Which brings us to the second order of business: O happy day! It has been 80 years, almost to the day, since Washington won the World Series, and 33 years, almost to the day, since the Washington Senators played their last unruly game. Like most Washingtonians we've never wavered, for all those 33 years, in our belief that Washington is a major league city. Baseball belongs here. Welcome back!

But then, stashing our mitt once more in the closet and returning judiciously to our keyboard, we come to the third matter: Is it a good idea for the District of Columbia to build and own a baseball stadium, to the tune of something approaching a half-billion dollars? To be honest, that's not an easy call. It's clear that a pro football stadium, where a team plays just eight times a year, doesn't do a city much good as an economic engine. At the opposite end of the spectrum, few would disagree that MCI Center and its year-round attractions have done fine things for downtown Washington. A baseball stadium, which could attract 30,000 fans downtown 81 times per year, falls somewhere in between: not a sure thing but potentially a major plus for a neighborhood and city being rejuvenated.

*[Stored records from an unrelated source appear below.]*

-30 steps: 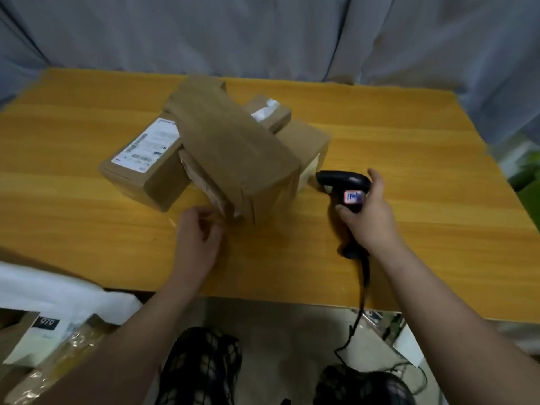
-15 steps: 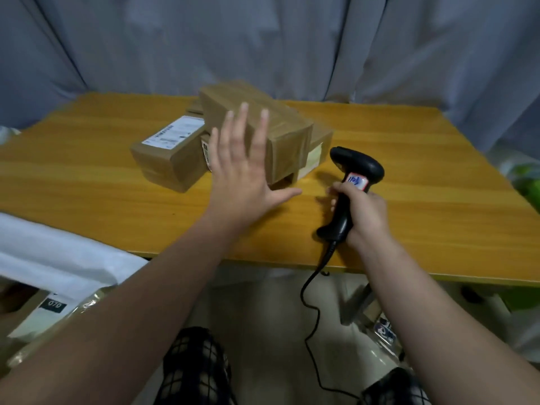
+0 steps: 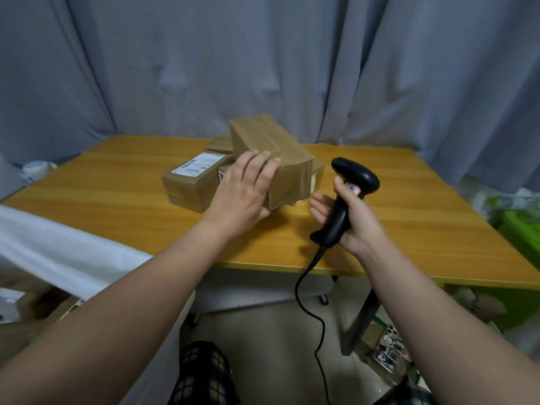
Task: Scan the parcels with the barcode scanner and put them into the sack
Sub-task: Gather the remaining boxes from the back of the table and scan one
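Note:
Several brown cardboard parcels are piled on the wooden table (image 3: 409, 200). A long parcel (image 3: 289, 159) lies tilted on top of the pile. A parcel with a white label (image 3: 190, 182) sits to its left. My left hand (image 3: 242, 194) lies against the long parcel's near left side, fingers straight and reaching its top edge; the thumb is hidden. My right hand (image 3: 356, 223) grips the handle of the black barcode scanner (image 3: 355, 176), held upright just right of the pile. The white sack (image 3: 58, 252) hangs below the table's left front edge.
A grey curtain closes off the back. The scanner's black cable (image 3: 304, 302) drops to the floor between my knees. Green items (image 3: 520, 229) stand at the right of the table, and more packages (image 3: 17, 305) lie at the lower left by the sack.
My left hand went from the table in front of the pile, up into the air, then onto the long parcel. My right hand lifted the scanner upright. The camera tilted upward.

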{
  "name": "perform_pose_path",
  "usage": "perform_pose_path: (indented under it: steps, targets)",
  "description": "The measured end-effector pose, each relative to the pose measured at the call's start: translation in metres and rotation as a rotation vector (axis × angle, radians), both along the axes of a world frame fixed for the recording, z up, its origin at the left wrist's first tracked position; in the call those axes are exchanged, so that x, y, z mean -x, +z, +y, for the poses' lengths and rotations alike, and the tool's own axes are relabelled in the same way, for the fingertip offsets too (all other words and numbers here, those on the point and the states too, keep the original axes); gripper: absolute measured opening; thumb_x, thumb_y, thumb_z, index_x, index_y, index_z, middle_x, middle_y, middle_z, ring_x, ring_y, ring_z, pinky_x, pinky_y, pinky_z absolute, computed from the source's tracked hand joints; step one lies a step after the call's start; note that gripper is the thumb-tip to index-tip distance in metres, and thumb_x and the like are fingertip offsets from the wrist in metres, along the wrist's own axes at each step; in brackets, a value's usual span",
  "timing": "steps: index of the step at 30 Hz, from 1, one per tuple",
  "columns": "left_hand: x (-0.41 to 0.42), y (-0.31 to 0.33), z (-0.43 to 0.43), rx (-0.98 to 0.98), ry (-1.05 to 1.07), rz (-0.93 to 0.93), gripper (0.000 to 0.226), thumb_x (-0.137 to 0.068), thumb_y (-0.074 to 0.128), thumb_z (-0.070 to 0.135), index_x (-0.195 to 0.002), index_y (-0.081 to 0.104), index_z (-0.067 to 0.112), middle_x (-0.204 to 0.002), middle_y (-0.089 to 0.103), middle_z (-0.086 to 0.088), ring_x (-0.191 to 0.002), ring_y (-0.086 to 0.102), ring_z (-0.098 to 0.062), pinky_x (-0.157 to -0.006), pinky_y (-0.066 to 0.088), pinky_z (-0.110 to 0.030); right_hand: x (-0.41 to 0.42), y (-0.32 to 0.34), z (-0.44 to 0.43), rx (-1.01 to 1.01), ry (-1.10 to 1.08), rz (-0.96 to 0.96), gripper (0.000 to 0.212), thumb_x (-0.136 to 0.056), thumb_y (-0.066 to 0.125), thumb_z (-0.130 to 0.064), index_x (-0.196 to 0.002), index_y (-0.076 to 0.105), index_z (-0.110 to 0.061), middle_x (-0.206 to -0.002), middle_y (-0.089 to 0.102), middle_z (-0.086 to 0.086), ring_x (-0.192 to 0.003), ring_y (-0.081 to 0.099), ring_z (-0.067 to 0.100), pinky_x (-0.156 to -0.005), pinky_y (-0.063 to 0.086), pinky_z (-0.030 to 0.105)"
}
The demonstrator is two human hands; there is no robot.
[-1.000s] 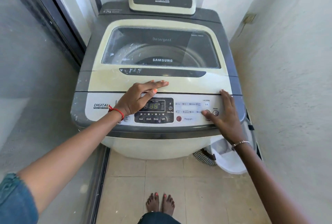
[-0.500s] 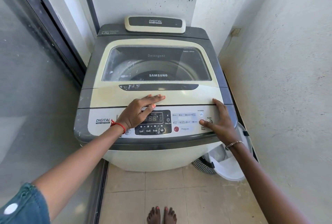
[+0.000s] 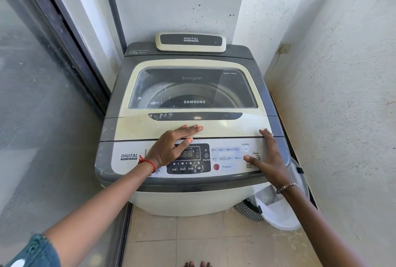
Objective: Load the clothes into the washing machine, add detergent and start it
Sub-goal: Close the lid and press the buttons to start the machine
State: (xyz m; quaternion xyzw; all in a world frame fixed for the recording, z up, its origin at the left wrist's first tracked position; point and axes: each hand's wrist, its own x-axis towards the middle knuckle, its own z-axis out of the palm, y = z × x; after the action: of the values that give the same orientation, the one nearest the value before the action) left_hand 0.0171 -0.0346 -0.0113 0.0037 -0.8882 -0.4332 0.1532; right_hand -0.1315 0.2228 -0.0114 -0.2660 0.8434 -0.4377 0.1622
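A cream and grey top-loading washing machine (image 3: 137,125) stands in the corner with its glass lid (image 3: 192,89) shut. Through the glass I see the drum; I cannot make out any clothes inside. My left hand (image 3: 171,149) lies flat across the lid's front edge and the control panel (image 3: 227,159), fingers spread. My right hand (image 3: 267,157) rests open on the panel's right end, its thumb on the start/pause button by the power button. The digital display is lit.
A white laundry basket (image 3: 280,213) and a ribbed drain hose (image 3: 246,211) sit on the tiled floor at the machine's right front. A glass sliding door (image 3: 38,117) runs along the left, a rough white wall (image 3: 342,117) along the right. A grey-and-orange pole (image 3: 113,9) leans behind.
The view has pulled back and tilted up, showing more wall and the pole. Both hands keep their places on the panel.
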Motion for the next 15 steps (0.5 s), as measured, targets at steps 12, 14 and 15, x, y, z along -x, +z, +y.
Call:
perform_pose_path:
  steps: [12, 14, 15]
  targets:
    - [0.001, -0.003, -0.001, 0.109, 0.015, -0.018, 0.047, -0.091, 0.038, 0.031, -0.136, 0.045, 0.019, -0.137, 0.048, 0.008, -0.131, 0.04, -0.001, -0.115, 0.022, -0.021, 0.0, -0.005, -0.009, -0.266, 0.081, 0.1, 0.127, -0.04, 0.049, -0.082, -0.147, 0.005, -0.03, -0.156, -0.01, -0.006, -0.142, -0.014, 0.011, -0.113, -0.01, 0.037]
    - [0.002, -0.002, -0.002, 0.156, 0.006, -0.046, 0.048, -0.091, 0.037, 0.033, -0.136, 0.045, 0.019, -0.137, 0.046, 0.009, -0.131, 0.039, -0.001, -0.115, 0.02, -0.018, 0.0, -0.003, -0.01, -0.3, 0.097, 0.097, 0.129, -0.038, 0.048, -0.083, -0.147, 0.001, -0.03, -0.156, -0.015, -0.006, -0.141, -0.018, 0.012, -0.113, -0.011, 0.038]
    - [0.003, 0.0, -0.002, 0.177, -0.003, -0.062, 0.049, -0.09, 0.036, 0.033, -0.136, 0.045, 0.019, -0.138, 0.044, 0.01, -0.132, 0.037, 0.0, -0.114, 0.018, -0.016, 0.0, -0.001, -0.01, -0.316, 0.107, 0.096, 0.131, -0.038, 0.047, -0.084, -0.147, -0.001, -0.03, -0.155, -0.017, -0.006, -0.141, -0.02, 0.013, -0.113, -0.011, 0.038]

No question Washington has deficiencies more compelling than the absence of baseball. If we could write the rules, baseball's owners would pay for the stadium -- as Wizards owner Abe Pollin heroically paid for MCI Center -- and the District would spend the $440 million on schools, libraries and parks. It is galling that a ballpark partly financed by taxpayers will swell the resale value of the Expos, thereby further enriching other major league team owners, a group toward which we harbor no particular fondness. But it's just as clear that baseball wouldn't come to Washington without a substantial public contribution, and Mayor Anthony A. Williams makes a persuasive case that other public needs won't be shortchanged to pay for the stadium. His plan calls for the city to borrow money to build the stadium, with annual repayments coming from rent the team will pay (starting at $3.5 million and increasing to $5 million and beyond after five years); taxes on tickets, hot dogs and other concessions (at least $11 million); and a business receipts tax on District-based businesses with a minimum annual revenue of $3 million (at least $21 million). If the numbers add up, the deal will be in line with what other cities and states have negotiated.

That "if" is but one question the D.C. Council should investigate. We don't object to Mr. Williams's putting this matter before a council that includes three lame ducks, because the deliberations must begin soon if a team is going to start playing in temporary quarters at Robert F. Kennedy Memorial Stadium in April. But the council should take such time as it needs to exercise real oversight; this is a deal the city will live with for many years. Are the city's attendance predictions realistic? If something goes wrong, who's on the hook? Will 1,100 parking spaces be enough? Is the Navy Yard Metro station equipped to handle big crowds, and, if it isn't, who will pay for its expansion? The council should draw on current economic data, consulting its own experts if need be. It should insist on publication of the contract between the city and Major League Baseball and any side agreements that may exist.

If the mayor can satisfactorily answer the council's questions, the deal will still be a gamble, but we think a gamble worth taking. Along with other plans in the works for South Capitol Street and the city's riverfronts, baseball could be a shot in the arm. But the council needn't let all the hoopla keep it from performing its due diligence.